Tolbert, Jr. v. Nash et al
Filing
63
ORDER ADOPTING REPORT AND RECOMMENDATIONS for 61 Report and Recommendations, granting 55 Motion to Dismiss, filed by Associate Warden Carlton, Warden Nash, Disciplinary Officer Sawyer, Case Manager Pullum, Disciplinary Officer Epps, J.A. Keller, Unit Manager Curry, Associate Warden Jenkins, Captain Crawford.
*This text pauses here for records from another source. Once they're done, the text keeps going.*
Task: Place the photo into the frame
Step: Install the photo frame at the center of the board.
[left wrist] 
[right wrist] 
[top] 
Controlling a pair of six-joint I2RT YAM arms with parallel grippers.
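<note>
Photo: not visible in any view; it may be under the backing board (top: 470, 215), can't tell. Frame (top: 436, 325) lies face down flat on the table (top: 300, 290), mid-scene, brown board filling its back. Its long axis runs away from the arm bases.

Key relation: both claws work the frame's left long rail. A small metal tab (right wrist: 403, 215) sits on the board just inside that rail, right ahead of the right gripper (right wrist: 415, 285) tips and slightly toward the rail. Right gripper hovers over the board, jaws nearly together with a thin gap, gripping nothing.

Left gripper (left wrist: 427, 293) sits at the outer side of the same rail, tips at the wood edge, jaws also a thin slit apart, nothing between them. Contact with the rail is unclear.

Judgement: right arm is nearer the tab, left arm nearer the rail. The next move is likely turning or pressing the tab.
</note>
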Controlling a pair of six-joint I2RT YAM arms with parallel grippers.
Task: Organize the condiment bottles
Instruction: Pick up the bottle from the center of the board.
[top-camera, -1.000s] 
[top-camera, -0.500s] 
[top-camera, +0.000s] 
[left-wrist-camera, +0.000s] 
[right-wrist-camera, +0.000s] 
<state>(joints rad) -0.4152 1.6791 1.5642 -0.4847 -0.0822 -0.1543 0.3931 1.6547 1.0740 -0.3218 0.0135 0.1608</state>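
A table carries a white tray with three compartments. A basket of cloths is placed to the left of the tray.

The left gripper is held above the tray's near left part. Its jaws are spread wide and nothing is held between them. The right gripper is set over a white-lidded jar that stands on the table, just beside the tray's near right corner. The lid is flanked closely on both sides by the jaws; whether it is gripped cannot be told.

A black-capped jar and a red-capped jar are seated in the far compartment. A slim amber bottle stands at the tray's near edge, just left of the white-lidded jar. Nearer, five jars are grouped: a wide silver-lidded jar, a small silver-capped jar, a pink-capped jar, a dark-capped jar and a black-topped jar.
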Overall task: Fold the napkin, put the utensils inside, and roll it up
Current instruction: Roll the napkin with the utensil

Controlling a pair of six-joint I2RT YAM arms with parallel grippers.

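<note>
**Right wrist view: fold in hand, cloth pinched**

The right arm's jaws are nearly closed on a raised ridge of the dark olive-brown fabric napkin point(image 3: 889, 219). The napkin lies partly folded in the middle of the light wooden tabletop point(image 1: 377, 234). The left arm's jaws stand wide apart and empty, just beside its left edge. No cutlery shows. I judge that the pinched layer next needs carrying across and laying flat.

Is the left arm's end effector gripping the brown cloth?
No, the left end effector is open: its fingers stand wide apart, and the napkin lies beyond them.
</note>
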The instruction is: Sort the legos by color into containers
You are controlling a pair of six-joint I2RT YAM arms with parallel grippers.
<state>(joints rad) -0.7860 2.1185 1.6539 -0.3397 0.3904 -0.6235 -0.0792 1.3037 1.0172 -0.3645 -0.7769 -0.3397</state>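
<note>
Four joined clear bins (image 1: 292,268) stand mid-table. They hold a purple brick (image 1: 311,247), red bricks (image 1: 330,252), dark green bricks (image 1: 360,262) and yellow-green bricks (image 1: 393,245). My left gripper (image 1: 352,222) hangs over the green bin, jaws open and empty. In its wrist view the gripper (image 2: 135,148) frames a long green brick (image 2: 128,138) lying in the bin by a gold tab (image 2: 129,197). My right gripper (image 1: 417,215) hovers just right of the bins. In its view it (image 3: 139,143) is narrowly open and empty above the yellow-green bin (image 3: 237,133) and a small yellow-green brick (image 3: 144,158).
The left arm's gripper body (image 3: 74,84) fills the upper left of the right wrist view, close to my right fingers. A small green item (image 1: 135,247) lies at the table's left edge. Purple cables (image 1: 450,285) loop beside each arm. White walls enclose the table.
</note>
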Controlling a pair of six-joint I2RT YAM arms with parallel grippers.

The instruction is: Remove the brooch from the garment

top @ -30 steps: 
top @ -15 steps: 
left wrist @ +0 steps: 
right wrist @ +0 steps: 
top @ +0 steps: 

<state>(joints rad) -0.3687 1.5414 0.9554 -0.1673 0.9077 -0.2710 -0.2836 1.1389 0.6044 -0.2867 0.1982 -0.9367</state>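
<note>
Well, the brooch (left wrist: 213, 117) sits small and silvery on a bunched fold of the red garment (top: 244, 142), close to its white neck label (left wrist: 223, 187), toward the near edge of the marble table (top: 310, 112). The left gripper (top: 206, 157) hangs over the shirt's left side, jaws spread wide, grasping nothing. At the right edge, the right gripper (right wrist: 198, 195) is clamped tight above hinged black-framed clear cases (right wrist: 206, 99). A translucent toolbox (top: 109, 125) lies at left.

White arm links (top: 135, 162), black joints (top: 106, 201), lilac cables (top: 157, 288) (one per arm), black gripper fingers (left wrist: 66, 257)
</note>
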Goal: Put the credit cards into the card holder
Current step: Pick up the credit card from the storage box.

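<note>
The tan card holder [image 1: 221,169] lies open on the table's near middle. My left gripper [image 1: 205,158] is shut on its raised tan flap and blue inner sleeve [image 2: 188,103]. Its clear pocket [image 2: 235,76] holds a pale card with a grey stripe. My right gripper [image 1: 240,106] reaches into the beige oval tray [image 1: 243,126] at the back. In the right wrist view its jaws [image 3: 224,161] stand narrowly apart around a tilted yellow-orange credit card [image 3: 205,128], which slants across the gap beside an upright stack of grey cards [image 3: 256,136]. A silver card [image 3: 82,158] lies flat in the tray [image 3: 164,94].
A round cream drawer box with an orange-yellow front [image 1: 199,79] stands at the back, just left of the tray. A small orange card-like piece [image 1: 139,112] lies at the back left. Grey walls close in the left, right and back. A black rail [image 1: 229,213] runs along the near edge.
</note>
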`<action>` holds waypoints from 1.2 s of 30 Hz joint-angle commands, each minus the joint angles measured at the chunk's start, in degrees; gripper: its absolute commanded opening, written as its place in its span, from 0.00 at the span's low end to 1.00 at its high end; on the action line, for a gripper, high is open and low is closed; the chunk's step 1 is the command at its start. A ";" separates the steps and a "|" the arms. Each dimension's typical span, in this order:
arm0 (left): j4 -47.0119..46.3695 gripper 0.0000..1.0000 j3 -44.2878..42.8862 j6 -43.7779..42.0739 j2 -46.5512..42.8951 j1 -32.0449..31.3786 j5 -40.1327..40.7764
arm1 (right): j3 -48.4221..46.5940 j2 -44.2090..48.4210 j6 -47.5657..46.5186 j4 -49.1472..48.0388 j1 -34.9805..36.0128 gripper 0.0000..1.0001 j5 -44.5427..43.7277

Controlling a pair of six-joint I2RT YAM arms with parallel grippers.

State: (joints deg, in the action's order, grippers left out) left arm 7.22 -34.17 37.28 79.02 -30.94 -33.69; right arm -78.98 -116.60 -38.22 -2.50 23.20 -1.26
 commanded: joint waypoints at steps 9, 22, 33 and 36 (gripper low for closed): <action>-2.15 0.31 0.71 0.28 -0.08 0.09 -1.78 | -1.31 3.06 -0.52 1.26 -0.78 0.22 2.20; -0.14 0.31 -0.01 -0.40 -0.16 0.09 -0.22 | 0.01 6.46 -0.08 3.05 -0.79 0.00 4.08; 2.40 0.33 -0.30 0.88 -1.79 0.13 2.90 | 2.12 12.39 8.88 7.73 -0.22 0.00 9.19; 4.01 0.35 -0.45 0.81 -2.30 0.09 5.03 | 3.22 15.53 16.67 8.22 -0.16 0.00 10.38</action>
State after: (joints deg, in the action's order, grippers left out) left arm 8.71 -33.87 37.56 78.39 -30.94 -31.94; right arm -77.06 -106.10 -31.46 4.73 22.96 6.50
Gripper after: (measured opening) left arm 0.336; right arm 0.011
Signed by Chief District Judge Daniel P. Jordan, III on 5/15/2020 (PG)
Case 3:18-cv-00128-DPJ-JCG Document 63 Filed 05/15/20 Page 1 of 4
UNITED STATES DISTRICT COURT
SOUTHERN DISTRICT OF MISSISSIPPI
NORTHERN DIVISION
RICKEY WAYNE TOLBERT, JR.
PLAINTIFF
V.
CIVIL ACTION NO. 3:18-CV-128-DPJ-JCG
WARDEN NASH, ET AL.
DEFENDANTS
ORDER
This Bivens case is before the Court on Defendants’ Motion to Dismiss [55] and the
Report and Recommendation (R&R) [61] of United States Magistrate Judge John C. Gargiulo.1
Plaintiff Rickey Wayne Tolbert, Jr., filed timely Objections [62], but for the following reasons,
the Court adopts the R&R as the Court’s opinion.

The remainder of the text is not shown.